A few weeks ago, Liz wrote:
"Whenever I post about one of my struggles with parenting, I always hope that Mrs4444 will swing by and offer advice. Whenever I share joys and successes in being a mother to my kids, I always hope that Mrs4444 is proud of me. She’s someone that I cherish for her opinion, insight, and experience."
And it clicked for me, big-time. Liz's words made my heart soar, and it reminded me that, like most people (I hope), I just want to make a difference in this life. As a teacher, I get that opportunity all the time, but the idea of making a difference to adults younger than me appeals to me very much, as well. Growing older; having wrinkles and such, means that I am that much closer to being wise, having enough life experience to be revered as a matriarch, being loved by grandkids, retiring and taking it easy. Wrinkles mean that I'm that much closer to reaching some wonderful life goals:
***I want to be that grandma who makes you feel like the center of the universe when you're small, and who believes that you can accomplish anything you set your mind to; that grandma who lights up because you entered the room and who knows just what you need when you are hurting. I look forward to sharing my TUMS with my grandkids when their tummies get rumbly in church, having all kinds of time for tea parties and baby snuggling. That grandma blooms when she's retired and not so tired from work that she's worn out. I look forward to that kind of blossoming.

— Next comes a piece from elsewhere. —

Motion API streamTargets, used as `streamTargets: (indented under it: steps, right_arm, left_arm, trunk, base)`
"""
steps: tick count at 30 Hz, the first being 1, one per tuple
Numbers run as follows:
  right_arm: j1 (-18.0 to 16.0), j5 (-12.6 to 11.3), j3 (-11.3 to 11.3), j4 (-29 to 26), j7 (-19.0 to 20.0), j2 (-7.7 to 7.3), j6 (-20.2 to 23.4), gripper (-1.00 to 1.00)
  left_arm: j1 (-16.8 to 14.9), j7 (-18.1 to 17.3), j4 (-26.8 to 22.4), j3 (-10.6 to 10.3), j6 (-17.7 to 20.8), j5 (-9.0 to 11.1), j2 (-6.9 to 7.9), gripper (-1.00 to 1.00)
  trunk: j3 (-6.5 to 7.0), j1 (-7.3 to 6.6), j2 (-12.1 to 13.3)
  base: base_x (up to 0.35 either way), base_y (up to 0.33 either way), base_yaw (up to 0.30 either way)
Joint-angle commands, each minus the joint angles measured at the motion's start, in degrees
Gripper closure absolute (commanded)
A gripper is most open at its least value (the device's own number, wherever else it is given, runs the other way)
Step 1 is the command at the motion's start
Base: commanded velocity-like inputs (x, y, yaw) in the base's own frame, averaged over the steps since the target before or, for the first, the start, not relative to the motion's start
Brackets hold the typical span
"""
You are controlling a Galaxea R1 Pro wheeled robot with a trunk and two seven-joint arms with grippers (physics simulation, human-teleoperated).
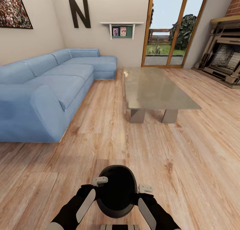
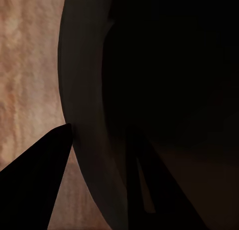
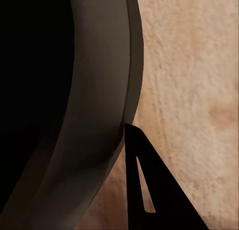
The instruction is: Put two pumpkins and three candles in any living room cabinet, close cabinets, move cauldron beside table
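Note:
The black cauldron point(image 1: 117, 190) hangs low in front of me in the head view, mouth tilted toward the camera, over the wood floor. My left gripper point(image 1: 100, 181) is shut on its rim on one side and my right gripper point(image 1: 145, 189) on the other. In the left wrist view the cauldron's rim point(image 2: 84, 115) runs between a dark finger point(image 2: 35, 190) outside and another inside. In the right wrist view the rim point(image 3: 104, 90) lies against an outer finger point(image 3: 144, 190). The grey glossy table point(image 1: 156, 88) stands ahead, a little to the right, well apart from the cauldron.
A blue corner sofa point(image 1: 50, 87) fills the left side. A fireplace point(image 1: 226, 60) is at the far right, glass doors point(image 1: 166, 27) at the back, and a small wall shelf point(image 1: 122, 29) with photos. Open wood floor point(image 1: 126, 146) lies between me and the table.

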Motion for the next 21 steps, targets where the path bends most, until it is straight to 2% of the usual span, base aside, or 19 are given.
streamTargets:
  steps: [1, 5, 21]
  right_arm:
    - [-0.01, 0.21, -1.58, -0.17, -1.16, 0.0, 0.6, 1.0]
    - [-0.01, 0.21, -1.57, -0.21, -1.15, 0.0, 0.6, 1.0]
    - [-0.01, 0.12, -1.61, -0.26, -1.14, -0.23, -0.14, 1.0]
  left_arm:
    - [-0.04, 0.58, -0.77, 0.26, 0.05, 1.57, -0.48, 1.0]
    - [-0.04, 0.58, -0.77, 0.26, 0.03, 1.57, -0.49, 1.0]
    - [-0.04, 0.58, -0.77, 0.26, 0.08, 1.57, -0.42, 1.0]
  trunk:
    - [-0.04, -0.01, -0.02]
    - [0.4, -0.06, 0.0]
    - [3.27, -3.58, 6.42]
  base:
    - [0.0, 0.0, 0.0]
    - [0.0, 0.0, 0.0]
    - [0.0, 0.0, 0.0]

***Some day, I'll be the wise woman with even more life experience than I already have. I want to be the mom/grandma with whom you know you can talk about anything at all, because she won't judge you and is way past being afraid to talk about embarrassing subjects. It takes years of experience to know enough to be quiet at the right times and offer support, too. It takes time to become that grandma, and I know I have plenty of it, but I'm excited.
***And some day, I'll be even more like my mom, who goes out to breakfast on a regular basis, has time to visit her many grandkids' school events, and heads regularly to the YMCA water aerobics class for seniors, not really for the exercise, but for the socializing (and birthday treats)!
It's not that I'm in a hurry to get to "wise old woman" status, mind you. I am however, excited about the prospect. I know that getting wrinkles does not mean the end of youth, but rather the beginning of a different kind of wonderful, and I'm looking forward to that. I'm not looking backward, with regret any longer; I'm looking forward, with joy.
Of course, I'm not there yet! I've got plenty of wrinkles (and years, hopefully!) to go before I'm soaking my teeth in a cup, wearing red and purple, and dropping farts that I pretend I don't hear.
So, thanks, Liz, for the epiphany; you're a gem.
P.S. The photos are of Mr.4444's Grandma Florence, who was a top-notch grandma and great grandma that we think of often and miss very much.